Chapter 3: Fundamentals of Natural Language Processing
Activity 3: Process a Corpus
Solution
- Import the sklearn TfidfVectorizer and TruncatedSVD methods:
from sklearn.feature_extraction.text import TfidfVectorizer
from sklearn.decomposition import TruncatedSVD
- Load the corpus:
docs = []
ndocs = ["doc1", "doc2", "doc3"]
for n in ndocs:
aux = open("dataset/"+ n +".txt", "r", encoding="utf8")
docs.append(aux.read())
- With spaCy, let's add some new stop words, tokenize the corpus, and remove the stop words. The new corpus without these words will be stored in a new variable:
import spacy
import en_core_web_sm
from spacy.lang.en.stop_words import STOP_WORDS
nlp = en_core_web_sm.load()
nlp.vocab["\n\n"].is_stop = True
nlp.vocab["\n"].is_stop = True
nlp.vocab["the"].is_stop = True
nlp.vocab["The"].is_stop = True
newD = []
for d, i in zip(docs, range(len(docs))):
doc = nlp(d)
tokens = [token.text for token in doc if not token.is_stop and not token.is_punct]
newD.append(' '.join(tokens))
- Create the TF-IDF matrix.
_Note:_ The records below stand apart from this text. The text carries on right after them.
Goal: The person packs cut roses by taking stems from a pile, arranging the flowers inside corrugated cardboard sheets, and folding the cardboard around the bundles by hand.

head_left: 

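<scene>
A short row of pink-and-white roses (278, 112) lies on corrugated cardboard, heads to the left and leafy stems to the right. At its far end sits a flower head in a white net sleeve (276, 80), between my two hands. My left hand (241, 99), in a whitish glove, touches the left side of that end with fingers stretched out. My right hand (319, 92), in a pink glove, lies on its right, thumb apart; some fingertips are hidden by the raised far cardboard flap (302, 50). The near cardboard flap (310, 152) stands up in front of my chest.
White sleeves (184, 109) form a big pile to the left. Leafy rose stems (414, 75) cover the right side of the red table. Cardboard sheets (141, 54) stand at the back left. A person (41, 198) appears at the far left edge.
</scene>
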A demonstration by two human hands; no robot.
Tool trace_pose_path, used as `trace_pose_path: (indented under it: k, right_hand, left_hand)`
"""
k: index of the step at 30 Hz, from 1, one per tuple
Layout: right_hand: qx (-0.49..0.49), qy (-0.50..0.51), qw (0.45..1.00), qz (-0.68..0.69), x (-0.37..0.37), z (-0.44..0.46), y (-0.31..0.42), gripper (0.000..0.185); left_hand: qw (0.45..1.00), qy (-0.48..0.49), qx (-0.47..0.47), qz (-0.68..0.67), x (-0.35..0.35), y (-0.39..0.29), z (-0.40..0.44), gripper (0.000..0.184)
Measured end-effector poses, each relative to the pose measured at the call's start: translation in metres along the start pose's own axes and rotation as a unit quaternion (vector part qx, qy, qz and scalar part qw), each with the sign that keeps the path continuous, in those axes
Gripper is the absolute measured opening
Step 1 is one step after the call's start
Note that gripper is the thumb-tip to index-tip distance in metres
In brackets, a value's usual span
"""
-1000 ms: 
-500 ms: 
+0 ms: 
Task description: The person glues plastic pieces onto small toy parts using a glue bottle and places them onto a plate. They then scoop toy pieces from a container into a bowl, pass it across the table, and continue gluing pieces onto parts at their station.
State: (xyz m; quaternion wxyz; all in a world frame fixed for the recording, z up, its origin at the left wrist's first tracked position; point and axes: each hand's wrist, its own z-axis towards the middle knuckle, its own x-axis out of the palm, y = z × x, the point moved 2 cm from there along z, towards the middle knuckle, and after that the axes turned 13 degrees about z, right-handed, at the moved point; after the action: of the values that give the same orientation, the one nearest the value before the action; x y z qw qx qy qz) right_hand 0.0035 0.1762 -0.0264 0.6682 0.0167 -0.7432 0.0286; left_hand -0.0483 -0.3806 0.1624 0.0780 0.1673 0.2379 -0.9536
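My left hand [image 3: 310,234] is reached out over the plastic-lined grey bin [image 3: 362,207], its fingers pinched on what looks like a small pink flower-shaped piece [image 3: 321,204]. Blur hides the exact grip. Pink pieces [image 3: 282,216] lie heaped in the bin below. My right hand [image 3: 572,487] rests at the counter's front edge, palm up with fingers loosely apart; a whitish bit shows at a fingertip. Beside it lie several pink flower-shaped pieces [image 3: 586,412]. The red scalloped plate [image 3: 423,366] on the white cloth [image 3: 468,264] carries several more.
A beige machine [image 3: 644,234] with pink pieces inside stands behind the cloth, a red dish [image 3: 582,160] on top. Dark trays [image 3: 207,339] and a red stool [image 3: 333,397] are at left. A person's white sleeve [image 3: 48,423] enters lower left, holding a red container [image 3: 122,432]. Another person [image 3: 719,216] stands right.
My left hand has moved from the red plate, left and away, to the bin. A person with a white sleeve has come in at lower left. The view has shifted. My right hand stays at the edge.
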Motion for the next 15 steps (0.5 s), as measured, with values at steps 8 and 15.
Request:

I'm going to add some parameters to improve the results:
vectorizer = TfidfVectorizer(use_idf=True,
ngram_range=(1,2),
smooth_idf=True,
max_df=0.5)
X = vectorizer.fit_transform(newD)
- Perform the LSA algorithm:
lsa = TruncatedSVD(n_components=100,algorithm='randomized',n_iter=10,random_state=0)
lsa.fit_transform(X)
- With pandas, we are shown a sorted DataFrame with the weights of the terms of each concept and the name of each feature:
import pandas as pd
import numpy as np
dic1 = {"Terms": terms, "Components": lsa.components_[0]}
dic2 = {"Terms": terms, "Components": lsa.components_[1]}
dic3 = {"Terms": terms, "Components": lsa.components_[2]}
f1 = pd.DataFrame(dic1)
f2 = pd.DataFrame(dic2)
f3 = pd.DataFrame(dic3)
f1.sort_values(by=['Components'], ascending=False)
f2.sort_values(by=['Components'], ascending=False)
f3.sort_values(by=['Components'], ascending=False)
The output is as follows:

Figure 3.26: Output example of the most relevant words in a concept (f1)
Note:
Do not worry if the keywords are not the same as yours, if the keywords represent a concept, it is a valid result.